In a court ruling stemming from last month’s fatal gas line explosion south of Bakersfield, a judge on Wednesday granted Pacific Gas and Electric Co.’s request for a temporary restraining order forbidding a McFarland-based agricultural excavation company from digging without a representative of the utility present.
The order by Kern County Superior Court Judge Lorna Brumfield also requires both sides — PG&E as well as Big N Deep Agricultural Development Co. and its sister company, Jeff Alexander Farming — to comply with laws regarding notifications and marking of pipelines prior to excavation near natural gas lines.
Brumfield said she had never before been asked to issue a temporary restraining order forcing anyone to follow existing law, which she explained was expected regardless of a court order.
Big N Deep’s lawyer, Scott Perlman, argued against issuing the order, saying the utility’s request amounted to a “smear tactic” to publicly discredit Big N Deep.

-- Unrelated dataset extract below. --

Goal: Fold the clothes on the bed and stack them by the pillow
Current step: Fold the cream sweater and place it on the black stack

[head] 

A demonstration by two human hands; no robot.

He also asserted the provision prohibiting excavation with a PG&E representative present would harm his client’s business because the utility sometimes fails to respond in a timely way to requests for pipeline markings.
PG&E’s lawyer, Nicholas Begakis, offered assurances the company would respond promptly to any notifications by Big N Deep that it wants to dig near a pipeline operated by the utility.
Brumfield scheduled a 10 a.m. Dec. 22 preliminary injunction hearing on the restraining order, which is part of a lawsuit PG&E filed this month against Big N Deep because of what it sees as a pattern of disregard for public safety and the utility’s property.
A Big N Deep employee was killed and two nearby residents were injured Nov. 13 when heavy machinery operated by the company struck and ignited a high-pressure PG&E gas line near Wible and Houghton roads.
Court filings by the two parties present conflicting versions of events leading up to four incidents since October 2014 in which PG&E alleges Big N Deep violated pipeline safety laws.
The first of these incidents, also near Wible and Houghton, resulted in a pipeline gash that forced evacuations but did not cause an explosion because the escaping gas did not ignite.
PG&E says Big N Deep began digging ahead of schedule, before the area’s natural gas transmission pipeline could be marked, and had to be stopped by the utility. The excavation company, however, says it received clearance from PG&E to begin digging, and that the utility misidentified the line’s location.
The following month in Wasco, PG&E says, Big N Deep again began an excavation job near a pipeline without waiting the period required for the utility to come mark the line. The digging company counters that PG&E gave permission to start early.
PG&E also blames Big N Deep for last month’s fatal accident, which is now the subject of investigations by the California Public Utilities Commission and Cal-OSHA. The utility says Big N Deep was digging with an expired permit, while the ag company says it was never contacted by PG&E for a meeting in the field, and that the utility failed to have a pipeline “spotter” present.
In the fourth incident cited by PG&E as cause for a restraining order, the utility says Big N Deep drove heavy digging machinery over a gas pipeline near Interstate 5 and Bear Mountain Boulevard without having a PG&E representative on site as required. It says the machine, called a ripper, tore a trench 16 inches deep above the line.
The excavation company denies it dug more than a few inches into dirt near the pipeline, and says it maintained a 50-foot buffer zone on each side of the line.